_TASK TO COMPLETE_: Provide only the number of lines in the listing that contain the string "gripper".

----------------

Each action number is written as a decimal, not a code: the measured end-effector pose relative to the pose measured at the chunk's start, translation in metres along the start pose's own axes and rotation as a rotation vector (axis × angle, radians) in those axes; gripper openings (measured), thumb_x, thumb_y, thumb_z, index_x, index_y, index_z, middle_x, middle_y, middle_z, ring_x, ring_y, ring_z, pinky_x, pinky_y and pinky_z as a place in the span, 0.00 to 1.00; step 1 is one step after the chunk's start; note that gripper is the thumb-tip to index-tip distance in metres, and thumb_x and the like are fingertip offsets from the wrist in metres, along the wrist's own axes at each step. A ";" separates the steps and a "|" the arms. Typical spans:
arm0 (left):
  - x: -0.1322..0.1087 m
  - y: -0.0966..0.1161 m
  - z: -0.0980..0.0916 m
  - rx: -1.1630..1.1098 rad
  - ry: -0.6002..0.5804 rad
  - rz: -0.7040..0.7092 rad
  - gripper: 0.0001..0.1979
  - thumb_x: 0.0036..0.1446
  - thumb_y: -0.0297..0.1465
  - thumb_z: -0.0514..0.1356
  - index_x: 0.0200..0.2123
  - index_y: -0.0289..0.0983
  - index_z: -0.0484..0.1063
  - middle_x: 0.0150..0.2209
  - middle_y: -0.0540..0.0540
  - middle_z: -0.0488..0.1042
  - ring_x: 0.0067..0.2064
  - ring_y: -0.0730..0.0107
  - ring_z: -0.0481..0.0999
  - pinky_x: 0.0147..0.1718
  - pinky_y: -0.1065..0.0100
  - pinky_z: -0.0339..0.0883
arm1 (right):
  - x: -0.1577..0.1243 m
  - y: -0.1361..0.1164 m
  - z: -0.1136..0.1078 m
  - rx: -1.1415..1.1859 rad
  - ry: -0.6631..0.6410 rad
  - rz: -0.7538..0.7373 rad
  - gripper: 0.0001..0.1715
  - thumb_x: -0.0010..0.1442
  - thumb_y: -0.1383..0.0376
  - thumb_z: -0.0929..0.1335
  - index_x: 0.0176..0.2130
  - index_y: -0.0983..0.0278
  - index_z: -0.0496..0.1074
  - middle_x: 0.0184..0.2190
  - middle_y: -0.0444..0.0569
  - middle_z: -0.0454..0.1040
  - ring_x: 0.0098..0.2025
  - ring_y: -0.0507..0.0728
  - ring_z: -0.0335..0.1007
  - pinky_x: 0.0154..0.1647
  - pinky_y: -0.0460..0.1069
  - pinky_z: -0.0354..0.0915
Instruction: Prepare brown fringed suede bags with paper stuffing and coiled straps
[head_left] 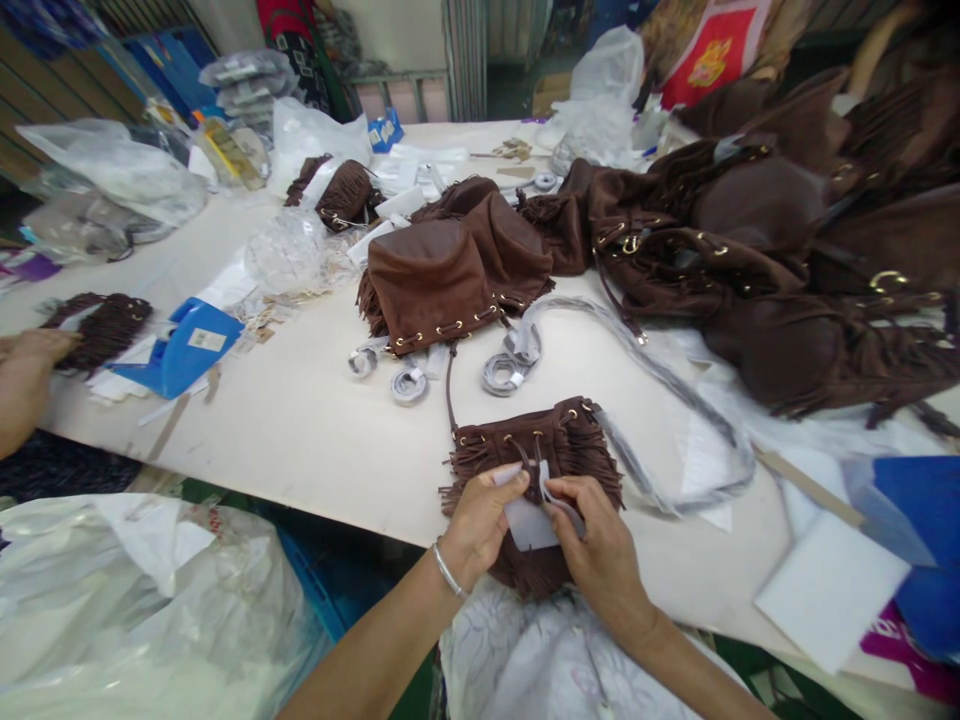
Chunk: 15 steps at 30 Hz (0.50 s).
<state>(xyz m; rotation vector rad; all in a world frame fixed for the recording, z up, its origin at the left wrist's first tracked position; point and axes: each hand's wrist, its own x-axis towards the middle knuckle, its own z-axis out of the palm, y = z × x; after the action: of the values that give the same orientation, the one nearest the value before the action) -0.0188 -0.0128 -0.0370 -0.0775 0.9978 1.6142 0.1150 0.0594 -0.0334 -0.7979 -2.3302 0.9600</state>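
Observation:
A dark brown fringed drawstring bag lies at the table's near edge, its opening lined with gold eyelets. Over its front, my left hand pinches near the drawstring ends, fingers closed; a silver bangle circles that wrist. My right hand is closed on a thin whitish strip standing up between the hands. Beneath the fingers a translucent pale sheet rests against the fringe. What sits between the left fingertips is mostly hidden. From the bag's right side a grey-wrapped strap loops across the table.
More brown bags lie ahead, with a large heap at right. Wrapped coils sit mid-table. At left are a blue holder and another person's hand at a fringed piece. White foam sheets lie right.

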 end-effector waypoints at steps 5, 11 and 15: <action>0.000 -0.005 0.005 0.000 0.057 0.029 0.17 0.47 0.32 0.70 0.39 0.30 0.76 0.32 0.42 0.78 0.32 0.69 0.75 0.35 0.67 0.68 | -0.005 0.000 0.005 -0.156 0.017 -0.109 0.15 0.64 0.73 0.60 0.49 0.63 0.67 0.44 0.53 0.69 0.49 0.58 0.65 0.52 0.56 0.65; 0.007 -0.017 0.004 -0.006 0.145 0.140 0.14 0.43 0.30 0.71 0.33 0.32 0.74 0.28 0.47 0.75 0.29 0.73 0.72 0.32 0.71 0.66 | -0.009 0.005 0.011 -0.319 -0.032 -0.257 0.16 0.65 0.72 0.60 0.50 0.67 0.69 0.43 0.56 0.69 0.47 0.59 0.65 0.49 0.56 0.68; 0.006 -0.020 0.003 0.003 0.115 0.174 0.13 0.47 0.31 0.69 0.34 0.32 0.72 0.31 0.46 0.75 0.30 0.73 0.73 0.33 0.71 0.65 | -0.012 0.008 0.013 -0.396 -0.099 -0.310 0.20 0.65 0.73 0.59 0.55 0.70 0.66 0.45 0.59 0.68 0.49 0.61 0.64 0.50 0.57 0.68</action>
<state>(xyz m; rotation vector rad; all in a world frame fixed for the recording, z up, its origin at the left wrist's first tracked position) -0.0027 -0.0071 -0.0501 -0.0845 1.1208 1.7830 0.1183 0.0497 -0.0499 -0.5136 -2.6714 0.4194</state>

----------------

_ANSWER FOR THIS EXERCISE_: 3